**How to complete this task:**
From the first line to the last, copy the data exactly and drop the pictures.

============================================================

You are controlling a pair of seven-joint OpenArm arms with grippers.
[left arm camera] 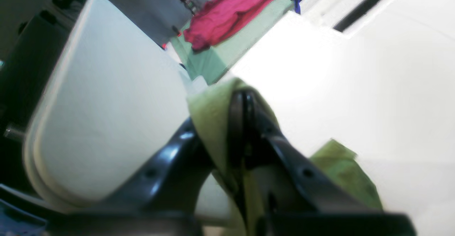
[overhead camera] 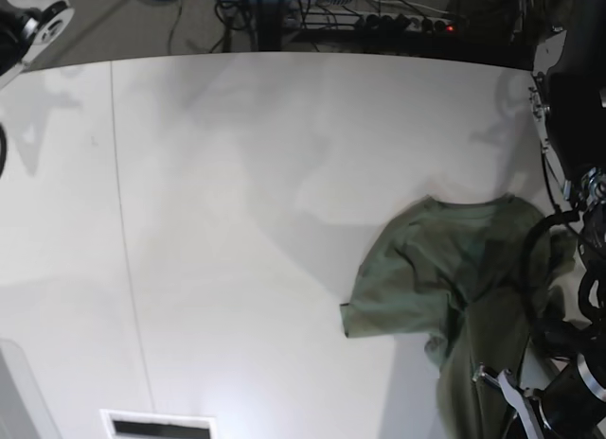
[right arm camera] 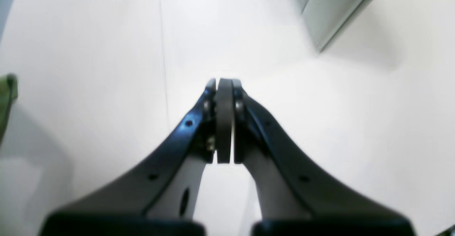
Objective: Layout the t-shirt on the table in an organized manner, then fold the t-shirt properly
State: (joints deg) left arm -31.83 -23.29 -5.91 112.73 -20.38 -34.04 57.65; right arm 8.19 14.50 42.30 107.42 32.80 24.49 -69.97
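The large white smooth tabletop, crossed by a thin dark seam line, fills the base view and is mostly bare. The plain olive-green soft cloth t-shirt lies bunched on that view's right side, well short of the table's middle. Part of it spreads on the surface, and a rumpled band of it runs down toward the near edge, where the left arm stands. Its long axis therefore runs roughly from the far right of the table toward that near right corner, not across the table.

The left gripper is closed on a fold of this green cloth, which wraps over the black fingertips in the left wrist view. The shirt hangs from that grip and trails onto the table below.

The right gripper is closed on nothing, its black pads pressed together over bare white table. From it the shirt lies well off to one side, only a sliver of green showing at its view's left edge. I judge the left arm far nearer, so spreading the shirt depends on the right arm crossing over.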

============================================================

**Output for this exercise:**
You are controlling a pair of seven-joint OpenArm arms with grippers.
[left arm camera] 
[overhead camera] 
[right arm camera] 
Objective: Layout the t-shirt on the table in an organized manner, then fold the t-shirt properly
State: (joints deg) left arm -31.83 -23.29 -5.91 112.73 -20.38 -34.04 57.65; right arm 8.19 14.50 42.30 107.42 32.80 24.49 -69.97
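The large white smooth tabletop, crossed by a thin dark seam line, fills the base view and is mostly bare. The plain olive-green soft cloth t-shirt lies bunched on that view's right side, well short of the table's middle. Part of it spreads on the surface, and a rumpled band of it runs down toward the near edge, where the left arm stands. Its long axis therefore runs roughly from the far right of the table toward that near right corner, not across the table.

The left gripper is closed on a fold of this green cloth, which wraps over the black fingertips in the left wrist view. The shirt hangs from that grip and trails onto the table below.

The right gripper is closed on nothing, its black pads pressed together over bare white table. From it the shirt lies well off to one side, only a sliver of green showing at its view's left edge. I judge the left arm far nearer, so spreading the shirt depends on the right arm crossing over.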

No other output belongs with this exercise.